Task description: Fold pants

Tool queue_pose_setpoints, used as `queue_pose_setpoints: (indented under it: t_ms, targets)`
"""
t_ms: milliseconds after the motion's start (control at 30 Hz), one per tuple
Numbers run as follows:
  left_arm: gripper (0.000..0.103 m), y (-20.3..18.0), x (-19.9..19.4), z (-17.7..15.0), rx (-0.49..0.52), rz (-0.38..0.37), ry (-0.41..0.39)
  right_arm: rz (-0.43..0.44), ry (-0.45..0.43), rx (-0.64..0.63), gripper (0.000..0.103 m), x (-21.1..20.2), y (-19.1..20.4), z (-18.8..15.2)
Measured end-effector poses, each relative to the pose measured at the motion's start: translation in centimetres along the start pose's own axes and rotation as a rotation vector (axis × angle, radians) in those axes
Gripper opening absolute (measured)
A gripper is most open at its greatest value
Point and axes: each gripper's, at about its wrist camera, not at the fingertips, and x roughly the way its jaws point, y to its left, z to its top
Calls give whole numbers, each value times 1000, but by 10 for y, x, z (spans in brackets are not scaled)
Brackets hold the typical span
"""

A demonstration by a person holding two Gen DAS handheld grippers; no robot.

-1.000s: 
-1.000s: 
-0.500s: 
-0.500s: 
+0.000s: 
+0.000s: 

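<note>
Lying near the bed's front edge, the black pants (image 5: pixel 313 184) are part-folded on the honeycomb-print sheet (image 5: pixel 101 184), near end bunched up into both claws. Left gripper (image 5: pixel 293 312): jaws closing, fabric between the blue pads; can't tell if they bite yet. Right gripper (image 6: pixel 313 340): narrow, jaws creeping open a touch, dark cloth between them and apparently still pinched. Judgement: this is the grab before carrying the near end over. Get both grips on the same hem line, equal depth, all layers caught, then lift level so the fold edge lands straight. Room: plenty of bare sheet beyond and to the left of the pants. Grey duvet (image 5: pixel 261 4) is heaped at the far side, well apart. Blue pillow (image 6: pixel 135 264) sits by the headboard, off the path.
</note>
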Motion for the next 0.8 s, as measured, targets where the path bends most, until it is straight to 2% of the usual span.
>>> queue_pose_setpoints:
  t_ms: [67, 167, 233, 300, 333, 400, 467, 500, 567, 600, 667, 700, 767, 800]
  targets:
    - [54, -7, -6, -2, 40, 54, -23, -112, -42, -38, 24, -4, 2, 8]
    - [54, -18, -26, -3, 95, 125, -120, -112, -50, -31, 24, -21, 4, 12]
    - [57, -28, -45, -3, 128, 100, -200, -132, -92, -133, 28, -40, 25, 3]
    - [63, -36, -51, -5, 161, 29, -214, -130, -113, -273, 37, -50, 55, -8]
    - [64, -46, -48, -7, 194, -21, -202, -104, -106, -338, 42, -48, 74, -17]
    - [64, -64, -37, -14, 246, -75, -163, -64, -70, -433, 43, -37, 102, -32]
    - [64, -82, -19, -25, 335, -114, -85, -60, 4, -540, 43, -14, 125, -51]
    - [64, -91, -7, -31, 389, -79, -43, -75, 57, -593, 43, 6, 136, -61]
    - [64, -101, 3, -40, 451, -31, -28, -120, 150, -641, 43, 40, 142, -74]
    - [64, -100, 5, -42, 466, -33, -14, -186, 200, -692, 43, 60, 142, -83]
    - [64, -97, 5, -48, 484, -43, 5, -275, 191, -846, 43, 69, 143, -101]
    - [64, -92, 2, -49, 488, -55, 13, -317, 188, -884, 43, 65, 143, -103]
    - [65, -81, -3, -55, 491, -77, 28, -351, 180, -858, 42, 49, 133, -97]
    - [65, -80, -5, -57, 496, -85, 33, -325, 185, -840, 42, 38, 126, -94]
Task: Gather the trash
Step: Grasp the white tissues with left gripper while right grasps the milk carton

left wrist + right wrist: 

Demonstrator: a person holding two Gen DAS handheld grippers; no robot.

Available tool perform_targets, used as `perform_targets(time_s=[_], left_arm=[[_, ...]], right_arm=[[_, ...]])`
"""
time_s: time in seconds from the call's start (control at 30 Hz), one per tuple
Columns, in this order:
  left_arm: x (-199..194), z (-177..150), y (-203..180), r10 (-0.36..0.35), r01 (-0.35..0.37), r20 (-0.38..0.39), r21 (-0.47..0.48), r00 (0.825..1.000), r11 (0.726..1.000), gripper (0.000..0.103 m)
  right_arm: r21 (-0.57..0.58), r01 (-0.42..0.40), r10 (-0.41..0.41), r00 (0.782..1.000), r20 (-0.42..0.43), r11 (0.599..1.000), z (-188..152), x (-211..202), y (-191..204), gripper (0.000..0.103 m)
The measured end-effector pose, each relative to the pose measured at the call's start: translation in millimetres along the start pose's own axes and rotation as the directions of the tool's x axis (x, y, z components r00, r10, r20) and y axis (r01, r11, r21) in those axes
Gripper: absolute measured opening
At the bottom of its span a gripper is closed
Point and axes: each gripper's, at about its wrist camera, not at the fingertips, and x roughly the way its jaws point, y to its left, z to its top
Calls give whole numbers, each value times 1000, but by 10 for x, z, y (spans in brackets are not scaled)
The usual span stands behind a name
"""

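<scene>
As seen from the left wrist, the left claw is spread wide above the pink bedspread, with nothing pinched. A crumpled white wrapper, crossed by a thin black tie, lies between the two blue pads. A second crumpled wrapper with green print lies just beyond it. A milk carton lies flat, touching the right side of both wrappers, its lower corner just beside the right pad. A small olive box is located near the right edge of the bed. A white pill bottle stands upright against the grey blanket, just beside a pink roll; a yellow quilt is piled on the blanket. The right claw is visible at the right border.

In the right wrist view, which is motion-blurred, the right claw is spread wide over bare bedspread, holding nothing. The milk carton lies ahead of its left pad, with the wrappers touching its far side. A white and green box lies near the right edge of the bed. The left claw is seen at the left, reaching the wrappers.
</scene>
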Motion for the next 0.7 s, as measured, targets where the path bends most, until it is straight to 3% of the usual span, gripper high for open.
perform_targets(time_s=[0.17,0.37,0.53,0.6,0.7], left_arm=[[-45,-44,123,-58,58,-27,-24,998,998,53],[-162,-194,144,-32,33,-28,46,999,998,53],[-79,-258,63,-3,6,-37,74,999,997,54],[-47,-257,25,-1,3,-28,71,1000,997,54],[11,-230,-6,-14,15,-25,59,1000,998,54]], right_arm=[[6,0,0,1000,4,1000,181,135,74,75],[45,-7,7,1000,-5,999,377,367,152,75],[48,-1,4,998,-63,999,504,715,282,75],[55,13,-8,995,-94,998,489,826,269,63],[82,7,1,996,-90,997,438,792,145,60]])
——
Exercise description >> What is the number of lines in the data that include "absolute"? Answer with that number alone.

Finished task >> 2